Ne pleure pas !: il est paradoxal de dire cela à celle qui vient de perdre son fils unique et son seul soutien ! Mais le Christ annonce la résurrection ; après cette parole, Il « réveille » le mort. Il ne sous-estime pas la souffrance humaine ; Il l’abolit prophétiquement. Voir 1 Samuel, 1, 8 : « Anne, pourquoi pleures-tu ? Pourquoi es-tu si triste ? » et « pourquoi pleures-tu ? » (Jean 20, 14 ; stichères de Pâques : « Pourquoi pleurez-vous sur la tombe du Seigneur immortel ? Allez informer ses disciples de sa résurrection ! » Le prophète Isaïe (25, 8) annonce déjà : « Le Seigneur Dieu essuiera les larmes » (cf. Apoc. 21, 4 : « Dieu essuiera toute larme des yeux »).
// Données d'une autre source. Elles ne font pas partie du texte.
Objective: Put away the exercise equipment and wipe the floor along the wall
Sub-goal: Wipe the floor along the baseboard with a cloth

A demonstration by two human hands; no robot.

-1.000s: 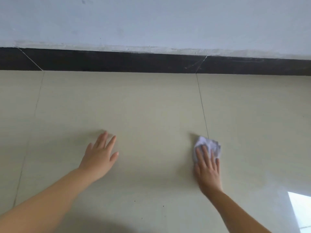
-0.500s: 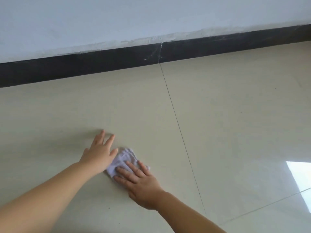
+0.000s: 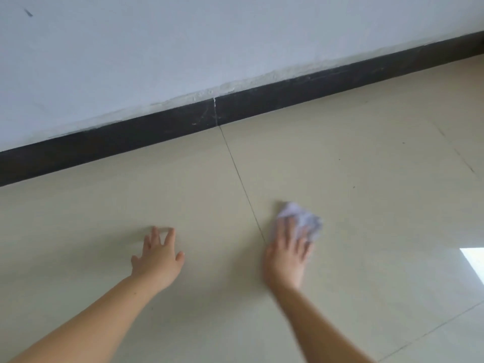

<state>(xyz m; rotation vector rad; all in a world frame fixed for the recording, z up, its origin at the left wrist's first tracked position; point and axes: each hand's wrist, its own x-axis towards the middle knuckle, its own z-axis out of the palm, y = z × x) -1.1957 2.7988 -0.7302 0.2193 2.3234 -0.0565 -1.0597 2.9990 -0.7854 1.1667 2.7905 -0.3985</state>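
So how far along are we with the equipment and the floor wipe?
No exercise equipment is in view, so that part looks done or sits off camera. In hand: the right hand presses a crumpled cloth flat on the floor; the left hand braces. Left: the strip beside the black skirting.

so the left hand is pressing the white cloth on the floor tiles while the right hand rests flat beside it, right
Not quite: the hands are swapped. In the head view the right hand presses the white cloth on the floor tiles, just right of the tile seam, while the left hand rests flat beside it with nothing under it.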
- Dans la Bible, la promesse de la consolation du peuple de Dieu, Israël, est continuelle (cf. VTB p.208-209). « Consolez, consolez mon peuple, dit votre Dieu » (Is. 40, 1 ; 49, 13 ). Le Seigneur répond à la plainte de Jérusalem abandonnée. Dieu console son peuple avec la bonté d’un pasteur (Is. 40, 11 ; Ps. 23, 4), l’affection d’un époux (Is. 54), la tendresse d’une mère (Is. 49, 14s ; 66, 11ss). Un envoyé mystérieux, le Serviteur, viendra réaliser cette oeuvre (Is. 61, 2), et la tradition juive appellera le Messie Menahen, « Consolation d’Israël ».

- Jésus est le Dieu consolateur qui vient vers les hommes ; Il est le Serviteur attendu : « l’Esprit du Seigneur est sur moi » (Lc. 4, 18-21), Il m’a choisi pour apporter la Bonne Nouvelle aux pauvres. Il m’a envoyé proclamer la délivrance aux prisonniers et le don de la vue aux aveugles, pour libérer les opprimés » (cf. Mat. 5, 5).

- Le Christ est en effet le trésor de toute consolation (Philippiens 2, 1), en particulier devant la mort d’un proche (1 Thes. 4, 18). Dans l’Eglise, la place du Consolateur est essentielle, elle témoigne que Dieu console à jamais les pauvres et les affligés (1 Corinthiens 14, 3 ; Romains 15, 5 ; 2 Corinthiens 7, 6 ; cf. Siracide 48, 24).

- Mais cette consolation n’a pas seulement une dimension sociale réelle. Plus profondément, elle concerne la relation de l’être humain à sa propre condition, marquée par la souffrance et la mort. La consolation vient dans le pardon des péchés, et la révélation de la miséricorde et de la sagesse du Père, manifestées dans la personne de Jésus Christ, le Verbe ; elle vient dans la personne du saint Esprit, appelé justement par le Christ Lui-même « l’autre Consolateur » (Jn.14-15). Le don de l’Esprit est la consolation par excellence : d’une part, Celui-ci révèle la présence de Jésus en toute circonstance ; d’autre part, Il est la puissance de la Résurrection et de l’affiliation au Père céleste. Le Christ console donc en envoyant le Consolateur qui a sa source dans le Père (Jn.15 ; 26).

- Sur le plan pratique, la prière, solitaire ou communautaire (liturgique), pour ceux qui souffrent, consiste à demander au Christ pour eux, non seulement la guérison, mais surtout le don du saint Esprit, qui calme la souffrance et arrache à la mort. Il transfigure la souffrance et la mort en souffrance et en mort de Jésus.